= REQUIRED ACTION =
The response has to be every entry, printed word for word.

(Data excerpts)
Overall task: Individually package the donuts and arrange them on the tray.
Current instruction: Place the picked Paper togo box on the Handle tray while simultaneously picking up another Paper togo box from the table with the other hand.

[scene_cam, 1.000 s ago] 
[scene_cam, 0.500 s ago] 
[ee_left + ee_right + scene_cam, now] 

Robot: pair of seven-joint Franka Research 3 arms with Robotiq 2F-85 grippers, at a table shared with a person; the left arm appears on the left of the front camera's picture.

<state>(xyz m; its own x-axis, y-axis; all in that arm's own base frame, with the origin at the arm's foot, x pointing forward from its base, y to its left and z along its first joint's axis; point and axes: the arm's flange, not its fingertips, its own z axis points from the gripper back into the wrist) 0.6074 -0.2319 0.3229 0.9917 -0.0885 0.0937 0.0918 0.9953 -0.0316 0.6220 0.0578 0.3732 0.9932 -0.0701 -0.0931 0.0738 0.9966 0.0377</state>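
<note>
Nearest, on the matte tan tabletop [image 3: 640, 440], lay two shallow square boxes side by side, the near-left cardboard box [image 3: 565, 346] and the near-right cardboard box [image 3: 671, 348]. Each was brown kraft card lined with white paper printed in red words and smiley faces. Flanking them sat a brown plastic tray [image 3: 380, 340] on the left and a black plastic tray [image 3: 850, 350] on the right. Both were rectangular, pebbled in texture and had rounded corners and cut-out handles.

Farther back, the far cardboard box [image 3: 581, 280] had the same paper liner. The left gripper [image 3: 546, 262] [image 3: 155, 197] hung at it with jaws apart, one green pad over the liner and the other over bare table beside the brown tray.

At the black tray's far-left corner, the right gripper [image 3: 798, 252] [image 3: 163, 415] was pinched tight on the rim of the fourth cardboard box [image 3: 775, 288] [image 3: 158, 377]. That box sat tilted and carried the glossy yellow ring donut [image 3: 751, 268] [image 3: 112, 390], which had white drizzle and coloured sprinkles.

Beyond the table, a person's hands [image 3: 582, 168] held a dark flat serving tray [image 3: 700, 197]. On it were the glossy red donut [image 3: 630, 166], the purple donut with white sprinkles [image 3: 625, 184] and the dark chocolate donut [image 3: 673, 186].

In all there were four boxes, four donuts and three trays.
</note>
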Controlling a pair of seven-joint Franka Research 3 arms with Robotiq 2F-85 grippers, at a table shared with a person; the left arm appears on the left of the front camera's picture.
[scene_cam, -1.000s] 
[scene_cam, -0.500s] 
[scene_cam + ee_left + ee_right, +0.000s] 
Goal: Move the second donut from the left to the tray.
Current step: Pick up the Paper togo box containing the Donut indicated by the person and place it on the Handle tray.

= RESULT =
Overall task: Individually package the donuts and arrange them on the tray.
Current instruction: Place the picked Paper togo box on the Handle tray while simultaneously picking up another Paper togo box from the table with the other hand.

[scene_cam, 1.000 s ago] 
[scene_cam, 0.500 s ago] 
[ee_left + ee_right + scene_cam, now] 

Robot: pair of seven-joint Franka Research 3 arms with Robotiq 2F-85 grippers, at a table shared with a person; the left arm appears on the left of the front camera's picture.

<state>(xyz m; its own x-axis, y-axis; all in that arm's own base frame, with the origin at the arm's foot, x pointing forward from its base, y to its left and z along its first joint's axis; point and axes: the arm's flange, not its fingertips, its own z axis points from the gripper back into the wrist) 0.6074 -0.2319 0.3229 0.9917 -0.0885 0.0937 0.0918 0.9953 -0.0316 0.6220 0.0578 0.3732 0.9932 -0.0701 -0.0931 0.0738 0.9966 0.0377</state>
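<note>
Nearest, on the matte tan tabletop [image 3: 640, 440], lay two shallow square boxes side by side, the near-left cardboard box [image 3: 565, 346] and the near-right cardboard box [image 3: 671, 348]. Each was brown kraft card lined with white paper printed in red words and smiley faces. Flanking them sat a brown plastic tray [image 3: 380, 340] on the left and a black plastic tray [image 3: 850, 350] on the right. Both were rectangular, pebbled in texture and had rounded corners and cut-out handles.

Farther back, the far cardboard box [image 3: 581, 280] had the same paper liner. The left gripper [image 3: 546, 262] [image 3: 155, 197] hung at it with jaws apart, one green pad over the liner and the other over bare table beside the brown tray.

At the black tray's far-left corner, the right gripper [image 3: 798, 252] [image 3: 163, 415] was pinched tight on the rim of the fourth cardboard box [image 3: 775, 288] [image 3: 158, 377]. That box sat tilted and carried the glossy yellow ring donut [image 3: 751, 268] [image 3: 112, 390], which had white drizzle and coloured sprinkles.

Beyond the table, a person's hands [image 3: 582, 168] held a dark flat serving tray [image 3: 700, 197]. On it were the glossy red donut [image 3: 630, 166], the purple donut with white sprinkles [image 3: 625, 184] and the dark chocolate donut [image 3: 673, 186].

In all there were four boxes, four donuts and three trays.
</note>
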Controlling a pair of seven-joint Franka Research 3 arms with Robotiq 2F-85 grippers, at a table shared with a person; the left arm appears on the left of the front camera's picture.
[scene_cam, -1.000s] 
[scene_cam, -0.500s] 
[scene_cam + ee_left + ee_right, +0.000s] 
Goal: Move the second donut from the left to the tray.
Current step: Pick up the Paper togo box containing the Donut indicated by the person and place it on the Handle tray.

This exercise calls for no further output.